• About this exercise
The listing is to be repeated exactly, and its pictures are to be left out.

• Recorded data
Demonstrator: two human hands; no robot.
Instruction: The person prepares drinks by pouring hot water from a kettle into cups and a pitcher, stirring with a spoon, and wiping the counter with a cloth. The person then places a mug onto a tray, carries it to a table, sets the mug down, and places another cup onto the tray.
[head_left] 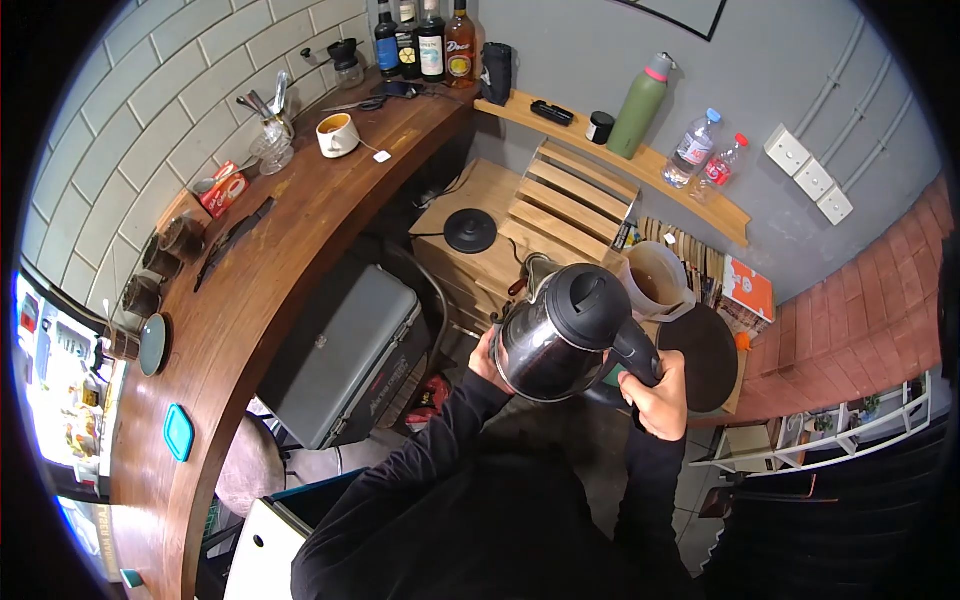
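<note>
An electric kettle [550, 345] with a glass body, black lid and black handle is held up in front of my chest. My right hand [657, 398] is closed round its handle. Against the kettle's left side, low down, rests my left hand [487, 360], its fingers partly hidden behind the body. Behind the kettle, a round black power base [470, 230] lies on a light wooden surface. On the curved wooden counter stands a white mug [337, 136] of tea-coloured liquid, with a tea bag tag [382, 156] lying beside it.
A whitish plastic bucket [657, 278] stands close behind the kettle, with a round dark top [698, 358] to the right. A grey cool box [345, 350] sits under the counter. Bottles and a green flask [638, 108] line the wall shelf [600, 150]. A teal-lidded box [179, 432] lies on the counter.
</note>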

• Solution to the exercise
Demonstrator: two human hands; no robot.
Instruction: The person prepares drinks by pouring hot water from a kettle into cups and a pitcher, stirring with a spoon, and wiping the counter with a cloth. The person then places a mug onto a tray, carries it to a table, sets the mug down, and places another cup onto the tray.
[head_left] 
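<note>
An electric kettle [550, 345] with a glass body, black lid and black handle is held up in front of my chest. My right hand [657, 398] is closed round its handle. Against the kettle's left side, low down, rests my left hand [487, 360], its fingers partly hidden behind the body. Behind the kettle, a round black power base [470, 230] lies on a light wooden surface. On the curved wooden counter stands a white mug [337, 136] of tea-coloured liquid, with a tea bag tag [382, 156] lying beside it.
A whitish plastic bucket [657, 278] stands close behind the kettle, with a round dark top [698, 358] to the right. A grey cool box [345, 350] sits under the counter. Bottles and a green flask [638, 108] line the wall shelf [600, 150]. A teal-lidded box [179, 432] lies on the counter.
</note>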

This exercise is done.